Full documentation is at docs.convai.com.

Guide Description
Quick Start First working integration in under 5 minutes
Configuration All ConvaiConfig options
React Integration useConvaiClient, ConvaiWidget, and React-specific patterns
Vanilla JS ConvaiClient, createConvaiWidget, and audio setup
Events Full event reference — botReady, stateChange, messagesChange, interactionCreated, and more
Context Management Dynamic context, updateContext, file upload, session management
Emotions Per-turn emotion detection with provider options
Lipsync ARKit / MetaHuman blendshape streams and BlendshapeQueue API
Actions Trigger character behaviors and scene actions
Memory Long-term memory scoped to end users
Audio & Video Microphone, camera, screen share controls
Error Handling error, disconnect, serverResponse, retry patterns
Auth Tokens Server-side token exchange for production
WebSocket Transport Alternative transport for WebRTC-constrained environments

Package entry points

Import path Contents
@convai/web-sdk React hooks, components, and re-exported core types
@convai/web-sdk/react Same as default (React-explicit alias)
@convai/web-sdk/vanilla ConvaiClient, createConvaiWidget, AudioRenderer
@convai/web-sdk/core Framework-agnostic ConvaiClient, managers, and all types
@convai/web-sdk/lipsync-helpers Blendshape format utilities and queue helpers
@convai/web-sdk/vanilla/websocket Opt-in. Registers the WebSocket transport. Import alongside /vanilla when using transport: "websocket".

WebSocket transport

The default transport is WebRTC (LiveKit). A WebSocket-based transport is available for environments where WebRTC is unavailable or undesirable.

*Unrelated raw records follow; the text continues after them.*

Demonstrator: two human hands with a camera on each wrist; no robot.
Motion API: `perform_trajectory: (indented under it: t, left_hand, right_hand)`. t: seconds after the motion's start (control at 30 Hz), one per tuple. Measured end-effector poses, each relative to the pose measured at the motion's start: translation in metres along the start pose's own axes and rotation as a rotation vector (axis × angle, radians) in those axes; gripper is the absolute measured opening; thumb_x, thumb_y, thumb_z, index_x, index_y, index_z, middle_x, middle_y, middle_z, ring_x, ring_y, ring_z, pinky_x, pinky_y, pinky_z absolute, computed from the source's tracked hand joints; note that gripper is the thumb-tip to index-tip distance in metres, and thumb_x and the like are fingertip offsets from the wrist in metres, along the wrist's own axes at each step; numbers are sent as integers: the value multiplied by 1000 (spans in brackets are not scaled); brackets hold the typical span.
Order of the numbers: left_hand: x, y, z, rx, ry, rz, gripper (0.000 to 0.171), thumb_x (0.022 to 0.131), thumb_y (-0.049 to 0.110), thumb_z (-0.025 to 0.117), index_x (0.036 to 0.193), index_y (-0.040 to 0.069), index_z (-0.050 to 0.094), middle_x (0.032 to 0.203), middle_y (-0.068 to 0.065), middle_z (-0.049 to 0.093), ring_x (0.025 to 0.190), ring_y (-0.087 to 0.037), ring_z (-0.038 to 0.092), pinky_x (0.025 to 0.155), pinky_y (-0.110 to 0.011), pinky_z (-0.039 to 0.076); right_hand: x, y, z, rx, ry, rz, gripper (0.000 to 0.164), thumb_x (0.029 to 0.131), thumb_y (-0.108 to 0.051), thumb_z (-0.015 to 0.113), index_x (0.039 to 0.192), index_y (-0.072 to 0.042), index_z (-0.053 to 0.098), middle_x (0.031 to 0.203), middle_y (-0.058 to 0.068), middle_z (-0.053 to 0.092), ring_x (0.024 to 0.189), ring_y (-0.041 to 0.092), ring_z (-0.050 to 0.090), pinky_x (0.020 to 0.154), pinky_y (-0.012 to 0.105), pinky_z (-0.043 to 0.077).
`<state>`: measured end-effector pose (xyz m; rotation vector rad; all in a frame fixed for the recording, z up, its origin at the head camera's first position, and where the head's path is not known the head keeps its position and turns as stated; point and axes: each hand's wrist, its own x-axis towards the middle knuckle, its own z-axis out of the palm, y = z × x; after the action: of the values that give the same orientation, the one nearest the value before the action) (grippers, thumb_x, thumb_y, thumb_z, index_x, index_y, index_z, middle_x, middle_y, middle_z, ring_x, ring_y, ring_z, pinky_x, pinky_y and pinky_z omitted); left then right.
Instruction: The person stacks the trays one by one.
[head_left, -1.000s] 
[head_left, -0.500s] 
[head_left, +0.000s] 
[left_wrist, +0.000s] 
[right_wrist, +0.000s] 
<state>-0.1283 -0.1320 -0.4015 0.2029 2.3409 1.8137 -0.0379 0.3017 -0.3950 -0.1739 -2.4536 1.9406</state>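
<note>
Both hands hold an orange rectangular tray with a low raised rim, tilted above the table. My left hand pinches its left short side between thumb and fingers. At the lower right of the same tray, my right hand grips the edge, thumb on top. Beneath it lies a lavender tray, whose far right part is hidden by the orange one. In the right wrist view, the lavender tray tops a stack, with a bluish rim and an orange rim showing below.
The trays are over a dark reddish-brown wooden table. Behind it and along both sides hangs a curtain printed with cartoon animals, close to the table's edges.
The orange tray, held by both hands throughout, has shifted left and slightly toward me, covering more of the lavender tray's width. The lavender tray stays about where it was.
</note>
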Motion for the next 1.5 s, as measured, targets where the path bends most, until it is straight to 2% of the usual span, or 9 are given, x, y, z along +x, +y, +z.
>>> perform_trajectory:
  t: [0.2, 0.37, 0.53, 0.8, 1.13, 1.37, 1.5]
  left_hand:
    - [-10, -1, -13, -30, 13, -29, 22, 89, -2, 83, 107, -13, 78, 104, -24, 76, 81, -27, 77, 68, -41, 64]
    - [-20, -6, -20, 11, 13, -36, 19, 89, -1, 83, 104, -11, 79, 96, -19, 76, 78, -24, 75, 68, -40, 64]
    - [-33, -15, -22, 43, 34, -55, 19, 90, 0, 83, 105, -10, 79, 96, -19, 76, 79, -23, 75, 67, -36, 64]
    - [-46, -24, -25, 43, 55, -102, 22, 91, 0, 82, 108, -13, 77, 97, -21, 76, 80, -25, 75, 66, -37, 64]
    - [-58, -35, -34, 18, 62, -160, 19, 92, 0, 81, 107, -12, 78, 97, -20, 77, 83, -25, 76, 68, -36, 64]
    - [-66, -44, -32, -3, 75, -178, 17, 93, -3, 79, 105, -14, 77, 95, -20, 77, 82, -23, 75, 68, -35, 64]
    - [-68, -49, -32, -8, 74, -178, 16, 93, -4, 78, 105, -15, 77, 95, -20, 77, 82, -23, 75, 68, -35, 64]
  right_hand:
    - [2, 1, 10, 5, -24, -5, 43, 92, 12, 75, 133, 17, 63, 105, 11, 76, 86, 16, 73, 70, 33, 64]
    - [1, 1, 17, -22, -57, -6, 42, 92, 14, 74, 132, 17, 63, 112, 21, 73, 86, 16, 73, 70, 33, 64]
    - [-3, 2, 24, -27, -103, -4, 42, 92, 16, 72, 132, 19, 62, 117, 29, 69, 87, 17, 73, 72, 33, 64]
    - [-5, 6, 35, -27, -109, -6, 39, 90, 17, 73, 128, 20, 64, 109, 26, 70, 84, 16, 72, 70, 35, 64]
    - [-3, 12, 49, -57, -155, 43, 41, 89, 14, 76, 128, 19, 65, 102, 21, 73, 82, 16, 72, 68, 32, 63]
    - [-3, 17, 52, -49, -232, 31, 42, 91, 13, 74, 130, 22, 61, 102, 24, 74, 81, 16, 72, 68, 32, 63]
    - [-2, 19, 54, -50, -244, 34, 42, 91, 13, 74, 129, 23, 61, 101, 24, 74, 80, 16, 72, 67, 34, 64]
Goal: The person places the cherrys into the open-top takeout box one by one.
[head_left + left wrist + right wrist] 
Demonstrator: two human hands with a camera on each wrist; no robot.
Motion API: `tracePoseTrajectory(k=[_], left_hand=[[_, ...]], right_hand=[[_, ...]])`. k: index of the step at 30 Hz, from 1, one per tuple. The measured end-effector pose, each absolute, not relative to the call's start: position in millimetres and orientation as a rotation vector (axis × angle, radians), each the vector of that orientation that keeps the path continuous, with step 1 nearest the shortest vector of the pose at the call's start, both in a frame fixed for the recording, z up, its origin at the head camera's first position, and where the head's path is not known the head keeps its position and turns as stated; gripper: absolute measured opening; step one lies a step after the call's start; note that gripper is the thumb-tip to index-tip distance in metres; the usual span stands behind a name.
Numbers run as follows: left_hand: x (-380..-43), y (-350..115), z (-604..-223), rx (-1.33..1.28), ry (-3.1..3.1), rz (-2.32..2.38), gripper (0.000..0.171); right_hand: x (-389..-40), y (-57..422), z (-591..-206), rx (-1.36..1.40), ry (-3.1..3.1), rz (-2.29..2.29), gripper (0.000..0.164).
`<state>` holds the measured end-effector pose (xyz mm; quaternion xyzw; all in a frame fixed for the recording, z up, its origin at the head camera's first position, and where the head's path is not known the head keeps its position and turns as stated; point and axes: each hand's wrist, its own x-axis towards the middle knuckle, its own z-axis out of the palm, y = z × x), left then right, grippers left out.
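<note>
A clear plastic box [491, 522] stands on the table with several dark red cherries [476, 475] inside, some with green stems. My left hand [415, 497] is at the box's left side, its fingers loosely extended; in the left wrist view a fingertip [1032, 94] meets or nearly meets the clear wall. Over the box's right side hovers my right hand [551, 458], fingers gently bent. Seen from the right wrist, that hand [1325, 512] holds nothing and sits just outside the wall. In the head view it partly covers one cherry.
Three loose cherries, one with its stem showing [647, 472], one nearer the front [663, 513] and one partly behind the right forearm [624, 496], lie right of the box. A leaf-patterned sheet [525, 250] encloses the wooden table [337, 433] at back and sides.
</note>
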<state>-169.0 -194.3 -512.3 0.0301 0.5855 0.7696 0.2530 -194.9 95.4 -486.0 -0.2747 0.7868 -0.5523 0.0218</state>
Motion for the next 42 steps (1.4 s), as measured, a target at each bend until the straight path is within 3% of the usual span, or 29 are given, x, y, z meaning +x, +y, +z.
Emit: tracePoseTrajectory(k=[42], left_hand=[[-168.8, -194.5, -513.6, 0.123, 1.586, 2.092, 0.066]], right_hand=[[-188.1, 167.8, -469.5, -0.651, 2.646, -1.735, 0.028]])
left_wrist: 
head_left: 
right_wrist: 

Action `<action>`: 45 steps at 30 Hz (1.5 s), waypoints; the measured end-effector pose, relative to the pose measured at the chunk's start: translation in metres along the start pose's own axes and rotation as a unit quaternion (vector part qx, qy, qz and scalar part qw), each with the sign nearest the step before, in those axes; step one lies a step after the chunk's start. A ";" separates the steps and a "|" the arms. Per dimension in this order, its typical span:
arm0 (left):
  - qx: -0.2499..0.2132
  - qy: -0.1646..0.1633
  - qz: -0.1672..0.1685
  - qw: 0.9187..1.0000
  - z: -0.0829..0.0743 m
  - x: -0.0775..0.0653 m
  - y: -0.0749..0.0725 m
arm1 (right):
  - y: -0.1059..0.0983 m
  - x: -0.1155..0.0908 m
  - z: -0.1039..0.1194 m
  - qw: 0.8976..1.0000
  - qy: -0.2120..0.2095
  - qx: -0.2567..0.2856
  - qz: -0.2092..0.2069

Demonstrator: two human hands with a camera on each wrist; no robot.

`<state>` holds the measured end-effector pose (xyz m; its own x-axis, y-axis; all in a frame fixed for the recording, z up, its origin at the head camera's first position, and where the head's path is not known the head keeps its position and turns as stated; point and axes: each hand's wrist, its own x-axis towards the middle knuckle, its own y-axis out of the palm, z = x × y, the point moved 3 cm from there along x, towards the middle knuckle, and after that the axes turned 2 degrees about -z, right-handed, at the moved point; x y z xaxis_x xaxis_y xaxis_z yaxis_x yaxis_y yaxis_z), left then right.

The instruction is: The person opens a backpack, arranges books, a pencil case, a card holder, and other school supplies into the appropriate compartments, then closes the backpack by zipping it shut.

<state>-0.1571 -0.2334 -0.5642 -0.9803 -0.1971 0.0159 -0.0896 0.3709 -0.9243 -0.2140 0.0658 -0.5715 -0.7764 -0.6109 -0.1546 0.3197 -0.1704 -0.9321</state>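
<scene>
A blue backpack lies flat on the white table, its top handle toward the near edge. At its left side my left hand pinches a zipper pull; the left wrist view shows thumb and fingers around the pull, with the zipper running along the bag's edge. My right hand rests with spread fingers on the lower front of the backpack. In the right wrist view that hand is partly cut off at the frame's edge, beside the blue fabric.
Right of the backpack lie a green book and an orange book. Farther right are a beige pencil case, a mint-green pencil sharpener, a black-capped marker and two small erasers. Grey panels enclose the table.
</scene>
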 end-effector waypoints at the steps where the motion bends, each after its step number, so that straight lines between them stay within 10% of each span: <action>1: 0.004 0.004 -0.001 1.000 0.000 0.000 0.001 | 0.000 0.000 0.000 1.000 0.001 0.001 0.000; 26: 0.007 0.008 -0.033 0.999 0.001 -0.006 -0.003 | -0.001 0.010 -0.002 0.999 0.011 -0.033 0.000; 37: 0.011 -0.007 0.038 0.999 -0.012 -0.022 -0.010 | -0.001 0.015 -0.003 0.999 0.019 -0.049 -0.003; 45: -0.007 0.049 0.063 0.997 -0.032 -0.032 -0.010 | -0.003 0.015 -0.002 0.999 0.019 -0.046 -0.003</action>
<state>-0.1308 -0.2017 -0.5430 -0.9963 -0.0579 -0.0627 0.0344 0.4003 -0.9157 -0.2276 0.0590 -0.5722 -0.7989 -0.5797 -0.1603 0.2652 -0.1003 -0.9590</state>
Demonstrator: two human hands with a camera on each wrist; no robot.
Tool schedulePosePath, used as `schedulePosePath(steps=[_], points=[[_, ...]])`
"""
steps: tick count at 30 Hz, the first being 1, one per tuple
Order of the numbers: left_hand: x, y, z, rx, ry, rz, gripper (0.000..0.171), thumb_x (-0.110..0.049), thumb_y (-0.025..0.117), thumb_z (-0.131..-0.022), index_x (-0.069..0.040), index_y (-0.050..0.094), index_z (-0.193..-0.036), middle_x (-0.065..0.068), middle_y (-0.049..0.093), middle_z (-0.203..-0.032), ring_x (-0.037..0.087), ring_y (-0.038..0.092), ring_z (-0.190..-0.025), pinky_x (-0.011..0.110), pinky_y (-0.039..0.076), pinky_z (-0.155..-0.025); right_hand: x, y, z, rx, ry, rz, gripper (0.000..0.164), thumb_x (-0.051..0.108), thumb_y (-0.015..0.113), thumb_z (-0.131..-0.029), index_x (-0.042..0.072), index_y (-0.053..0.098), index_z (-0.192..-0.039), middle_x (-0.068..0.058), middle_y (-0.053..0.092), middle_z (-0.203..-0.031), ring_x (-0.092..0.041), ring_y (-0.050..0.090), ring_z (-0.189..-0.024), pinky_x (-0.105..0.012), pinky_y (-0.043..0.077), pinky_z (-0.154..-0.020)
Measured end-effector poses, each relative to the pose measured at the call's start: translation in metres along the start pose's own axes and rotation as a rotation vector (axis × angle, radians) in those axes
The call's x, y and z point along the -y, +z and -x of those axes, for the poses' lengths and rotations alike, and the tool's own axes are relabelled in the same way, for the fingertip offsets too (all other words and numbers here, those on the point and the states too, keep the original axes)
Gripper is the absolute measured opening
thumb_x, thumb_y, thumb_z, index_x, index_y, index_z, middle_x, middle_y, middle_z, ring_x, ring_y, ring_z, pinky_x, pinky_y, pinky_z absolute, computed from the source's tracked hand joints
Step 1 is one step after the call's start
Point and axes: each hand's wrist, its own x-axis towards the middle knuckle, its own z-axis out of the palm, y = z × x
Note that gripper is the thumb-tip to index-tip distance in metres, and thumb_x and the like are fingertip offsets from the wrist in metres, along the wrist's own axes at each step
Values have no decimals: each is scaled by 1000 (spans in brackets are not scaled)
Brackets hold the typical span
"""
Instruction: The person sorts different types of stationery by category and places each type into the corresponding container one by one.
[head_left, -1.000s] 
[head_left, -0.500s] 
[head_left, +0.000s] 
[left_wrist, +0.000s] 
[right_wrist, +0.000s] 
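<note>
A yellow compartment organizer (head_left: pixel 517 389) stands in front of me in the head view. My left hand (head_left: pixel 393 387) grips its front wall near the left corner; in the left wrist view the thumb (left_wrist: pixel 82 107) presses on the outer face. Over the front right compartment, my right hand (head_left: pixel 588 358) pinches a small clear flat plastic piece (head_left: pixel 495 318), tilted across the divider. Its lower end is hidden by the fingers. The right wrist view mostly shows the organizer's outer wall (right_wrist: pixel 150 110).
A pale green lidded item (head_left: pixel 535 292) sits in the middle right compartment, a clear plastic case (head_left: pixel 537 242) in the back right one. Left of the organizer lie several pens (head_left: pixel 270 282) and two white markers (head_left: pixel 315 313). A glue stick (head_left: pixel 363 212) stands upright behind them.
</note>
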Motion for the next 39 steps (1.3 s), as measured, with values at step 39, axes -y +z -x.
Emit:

// Add this import once (e.g. in your app entry file)
import '@convai/web-sdk/vanilla/websocket';
import { ConvaiClient } from '@convai/web-sdk/vanilla';

const client = new ConvaiClient({
  apiKey: '...',
  characterId: '...',
  transport: 'websocket',
});

The WebSocket packages (@pipecat-ai/client-js, @pipecat-ai/websocket-transport) are excluded from your bundle unless you import the /vanilla/websocket subpath — so LiveKit-only apps pay no bundle cost.

See the WebSocket Transport guide for the full feature comparison.


Example app

A full React Three Fiber integration demo is in examples/react-three-fiber. It demonstrates lipsync on a 3D character, emotion display, dynamic context, and file upload.